Getting around Code is easy, once you get familiar with it. Just like any other new program it may seem overwhelming but I wanted to walk you through this as it helped me to understand how to use it more efficiently. You can see the screenshot below for a visual reference.

  1. View Bar – The side bar will collapse as you need more real estate to work. This bar offers the ability to open and close the side bar as you need. If the side bar is already open for the Explorer, clicking on that icon will cause the side bar to close.
  2. Side Bar – This provides various functionality based on which one you have open. In top-down order:
    1. Explorer (CTRL+SHIFT+E) – Browse the folder of scripts/files that are you currently working on, referenced as your current workspace. You can create new files, folders, drag and drop files into the folders.
    2. Search (CTRL+SHIFT+F) – Search the current files you have open in the Editor Groups for specific string. Offers the functionality such as “Find and Replace” and to find all occurrences of the given text.
    3. Git (CTRL+SHIFT+G) – Integration with Git, if it is installed on the local machine. Allows you to initialize the current folder/workspace as a Git repository, if not already.

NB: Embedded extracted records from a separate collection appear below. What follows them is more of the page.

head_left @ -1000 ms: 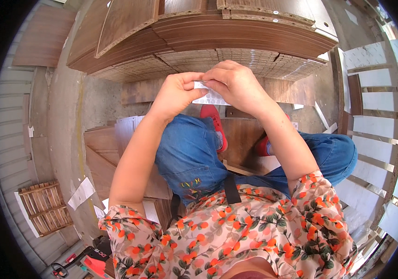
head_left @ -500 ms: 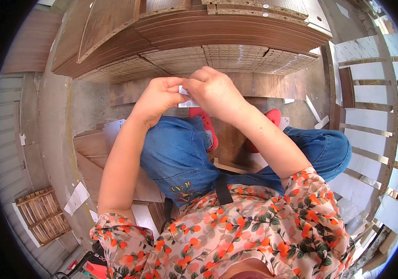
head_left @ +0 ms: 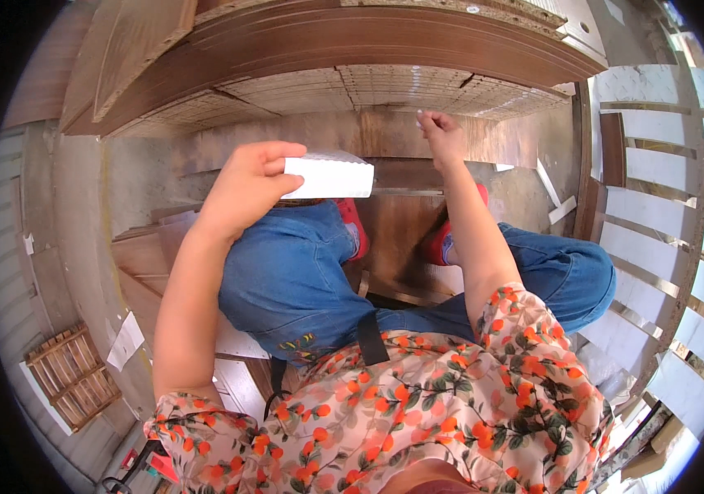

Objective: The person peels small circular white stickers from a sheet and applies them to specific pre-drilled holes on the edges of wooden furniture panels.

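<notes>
My left hand (head_left: 245,185) grips a white sheet of round stickers (head_left: 331,179) between thumb and fingers, above my left knee. The sheet is bent, and its upper part shows rows of rounded edges. Further forward and to the right, my right hand (head_left: 444,138) is closed in a pinch. At its fingertips is a tiny white piece (head_left: 420,118), which looks like a sticker; its shape is too small to make out. That hand is close to the near face of a long stack of brown wooden boards (head_left: 352,41); contact cannot be seen.
Small white round labels sit on board edges atop the stack, one label (head_left: 473,10) near the middle. A slatted rack with pale panels (head_left: 644,214) stands on the right. A wooden pallet (head_left: 74,375) lies at the lower left. Between my red shoes is a brown board (head_left: 393,226).
My hands were together at the sheet and are now apart. The right has moved forward and right with the tiny white piece, while the left keeps the sheet, now more fully in sight.
</notes>
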Demonstrator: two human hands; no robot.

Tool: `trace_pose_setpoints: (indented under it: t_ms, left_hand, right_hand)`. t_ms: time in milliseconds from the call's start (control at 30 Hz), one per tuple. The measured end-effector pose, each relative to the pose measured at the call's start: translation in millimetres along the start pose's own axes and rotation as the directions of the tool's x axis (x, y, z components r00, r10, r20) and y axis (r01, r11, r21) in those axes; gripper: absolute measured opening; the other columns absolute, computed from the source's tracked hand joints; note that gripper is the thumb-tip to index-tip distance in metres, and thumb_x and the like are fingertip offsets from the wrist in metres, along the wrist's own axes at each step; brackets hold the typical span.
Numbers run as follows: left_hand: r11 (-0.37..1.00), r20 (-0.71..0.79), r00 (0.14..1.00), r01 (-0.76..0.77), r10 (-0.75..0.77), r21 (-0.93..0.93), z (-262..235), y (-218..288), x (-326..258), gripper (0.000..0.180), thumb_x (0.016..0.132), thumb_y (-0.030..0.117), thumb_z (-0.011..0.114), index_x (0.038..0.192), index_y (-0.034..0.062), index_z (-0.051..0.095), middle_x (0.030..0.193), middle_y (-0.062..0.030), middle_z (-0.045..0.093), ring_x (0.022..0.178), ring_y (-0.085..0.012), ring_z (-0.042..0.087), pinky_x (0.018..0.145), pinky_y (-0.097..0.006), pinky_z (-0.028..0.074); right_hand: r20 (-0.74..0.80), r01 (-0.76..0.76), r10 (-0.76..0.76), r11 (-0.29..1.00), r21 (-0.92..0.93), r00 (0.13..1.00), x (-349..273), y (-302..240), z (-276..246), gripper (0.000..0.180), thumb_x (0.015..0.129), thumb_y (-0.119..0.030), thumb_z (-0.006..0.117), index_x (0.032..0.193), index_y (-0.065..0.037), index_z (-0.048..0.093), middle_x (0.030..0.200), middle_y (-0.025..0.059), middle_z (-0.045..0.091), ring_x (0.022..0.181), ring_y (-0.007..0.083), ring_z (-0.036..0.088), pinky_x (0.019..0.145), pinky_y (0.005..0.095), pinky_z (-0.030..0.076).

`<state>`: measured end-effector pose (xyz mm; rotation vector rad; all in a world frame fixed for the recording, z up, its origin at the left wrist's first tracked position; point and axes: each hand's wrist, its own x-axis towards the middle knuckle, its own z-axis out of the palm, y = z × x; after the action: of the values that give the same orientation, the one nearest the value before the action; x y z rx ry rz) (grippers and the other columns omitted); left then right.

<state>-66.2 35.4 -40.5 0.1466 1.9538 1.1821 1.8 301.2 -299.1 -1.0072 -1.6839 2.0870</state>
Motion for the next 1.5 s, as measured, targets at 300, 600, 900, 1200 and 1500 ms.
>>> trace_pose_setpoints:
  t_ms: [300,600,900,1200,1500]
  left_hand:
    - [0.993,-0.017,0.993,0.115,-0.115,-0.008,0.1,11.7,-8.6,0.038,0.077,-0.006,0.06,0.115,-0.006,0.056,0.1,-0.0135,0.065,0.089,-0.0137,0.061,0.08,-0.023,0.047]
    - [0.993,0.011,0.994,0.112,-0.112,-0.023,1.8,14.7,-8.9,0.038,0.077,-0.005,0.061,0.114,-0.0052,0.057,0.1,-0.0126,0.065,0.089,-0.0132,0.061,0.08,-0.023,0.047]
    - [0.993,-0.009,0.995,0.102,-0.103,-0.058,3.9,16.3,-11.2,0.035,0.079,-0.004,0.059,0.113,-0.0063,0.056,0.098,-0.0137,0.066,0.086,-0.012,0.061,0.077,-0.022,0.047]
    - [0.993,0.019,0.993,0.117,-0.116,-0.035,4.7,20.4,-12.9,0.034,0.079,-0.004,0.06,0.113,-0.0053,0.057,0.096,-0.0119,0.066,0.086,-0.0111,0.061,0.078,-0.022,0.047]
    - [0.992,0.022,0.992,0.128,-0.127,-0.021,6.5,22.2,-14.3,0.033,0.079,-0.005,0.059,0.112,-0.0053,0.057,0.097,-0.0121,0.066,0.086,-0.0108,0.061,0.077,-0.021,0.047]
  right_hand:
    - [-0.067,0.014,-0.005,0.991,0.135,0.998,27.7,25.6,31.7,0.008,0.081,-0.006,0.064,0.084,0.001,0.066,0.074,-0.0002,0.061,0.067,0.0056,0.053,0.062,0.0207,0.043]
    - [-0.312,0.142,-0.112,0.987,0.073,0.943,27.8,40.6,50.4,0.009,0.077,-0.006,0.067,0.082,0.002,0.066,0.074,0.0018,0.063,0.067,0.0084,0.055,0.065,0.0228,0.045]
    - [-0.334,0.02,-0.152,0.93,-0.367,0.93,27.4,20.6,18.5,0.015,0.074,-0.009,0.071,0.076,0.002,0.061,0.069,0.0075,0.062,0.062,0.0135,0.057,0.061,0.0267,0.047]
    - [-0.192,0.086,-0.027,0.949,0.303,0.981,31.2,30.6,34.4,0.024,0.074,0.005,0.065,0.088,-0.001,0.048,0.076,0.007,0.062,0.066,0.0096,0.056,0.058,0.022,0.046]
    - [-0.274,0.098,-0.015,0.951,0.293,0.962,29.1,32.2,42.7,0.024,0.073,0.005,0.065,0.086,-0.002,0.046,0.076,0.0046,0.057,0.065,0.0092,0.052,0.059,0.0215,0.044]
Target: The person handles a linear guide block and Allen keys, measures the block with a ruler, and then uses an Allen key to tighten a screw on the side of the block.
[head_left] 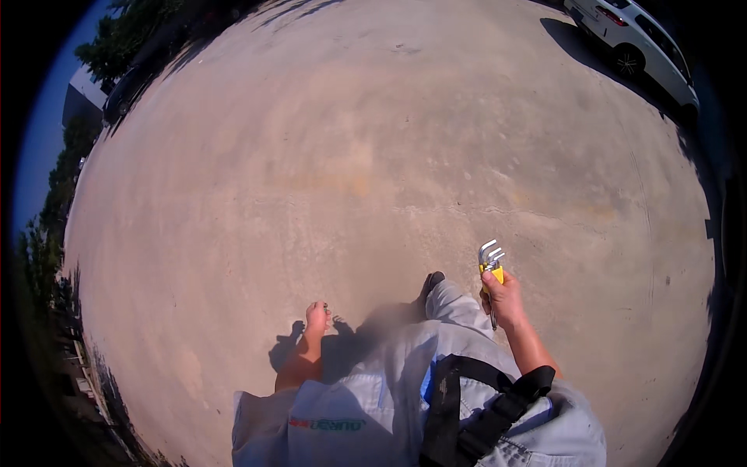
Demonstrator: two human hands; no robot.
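Note:
In my right hand (504,296) is a set of hex keys (491,266) in a yellow holder. My fingers are wrapped round the holder, and the bent silver ends stick out beyond my thumb. Darker ends of the set show below the hand, beside my trouser leg. My left hand (317,315) hangs lower on the left, over the ground, with its fingers curled closed. A small dark bit shows at its fingertips, too small to name.
Pale concrete ground (334,156) stretches around me in sunlight, with a thin crack across it. My dark shoe (434,280) points forward. A white car (634,39) stands at the far right. A dark vehicle (128,89) and trees (117,39) line the far left.

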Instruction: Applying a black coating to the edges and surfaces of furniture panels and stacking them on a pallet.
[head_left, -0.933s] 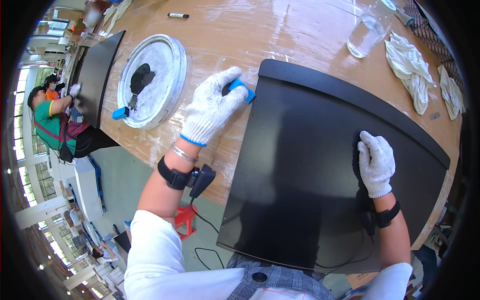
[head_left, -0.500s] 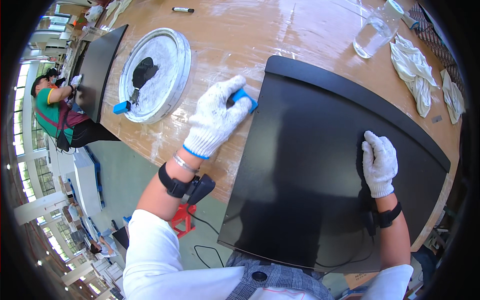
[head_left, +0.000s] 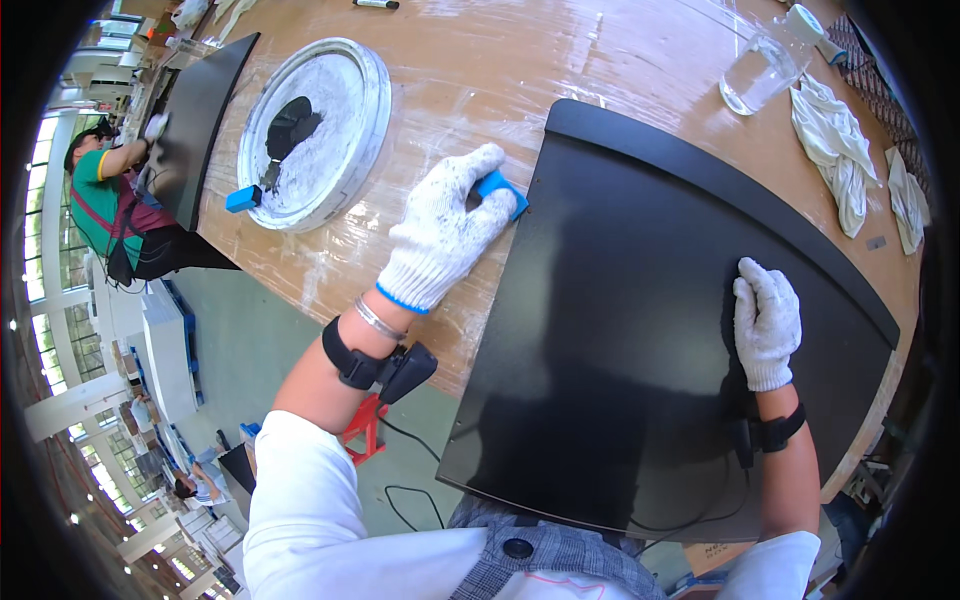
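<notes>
A black panel [head_left: 640, 330] lies flat on the wooden table [head_left: 560, 60], its near edge overhanging the table's front. The gloved left hand [head_left: 440, 235] rests at the panel's left edge, fingers curled and pinching a small blue tool [head_left: 503, 190] against that edge. The gloved right hand [head_left: 766, 320] lies palm down on the panel's right part, fingers together and extended; it holds nothing. Each wrist carries a black strap. Left of the panel, apart from it, sits a round grey tray [head_left: 350, 150] with a dark lump and a blue-handled tool. A clear cup [head_left: 755, 75] and white rags [head_left: 835, 150] lie beyond the panel's far edge. A second person [head_left: 110, 200] works at the far left.
</notes>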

Once initialized or if you open a repository folder it offers various functionality to perform against that repository (sync, publish, commit, etc.).
    4. Debug (CTR+SHIFT+D) – Debug bar utilized for debugging scripts based on support for the language/file extension if supported.
    5. Extensions (CTRL+SHIFT+X) – Manage the current extensions installed and search the marketplace for new ones to install.
  3. Editor Groups – Code supports multiple tabs being opened either in split view or just opening another file to the side. You can drag-and-drop tabs around as you need to and move them between each view.
    1. One keyboard shortcut that is nice to use when you are dealing with a large workspace is CTRL+P. When you use this keystroke, you can do an equivalent search of the folder for files by their names. As you type the name in it will bring up the files that match and you can select to open.
  4. Status Bar – The general active areas of the status bar are going to be the far left and then the far right.
    1. Left side – Most of the functionality added with extensions is found on this side. If you use Git integration you will see indicators such as what branch you have checked out. When you are working with PowerShell files, PSScriptAnalzyer is integrated in the extension and you will see any rules that show warnings or failures.
    2. Right side – Generally specific to Code functionality, apart from a few that I have worked with (e.g. mssql). You will also see the language that is detected by Code (based on the file extension mapping). Then the smiley face (that is found in most MS products now a days) is used to provide feedback via Twitter. This also contains shortcuts to open an issue with Microsoft via the vscode repository on GitHub.

Command Palette

This is the bread and butter (to me) of Code. If you learn how to use this fully, you may find yourself never having to touch the mouse or touchpad on your computer again. The keystroke to bring this up is CTRL+SHIFT+P as shown below:

One thing I will point out is you can see this starts you with the “>” symbol. If you have used the CTRL+P shortcut you saw that it does not include that symbol, however, if you want to just press CTRL+P and then type the “>” symbol you get the same result. The options you have in the palette are based on the extensions you have installed. As Code grows in functionality so will the built-in or native commands available to you. The extensions that offer commands will generally offer that information in the manual page (just click on an extension in Code to see this).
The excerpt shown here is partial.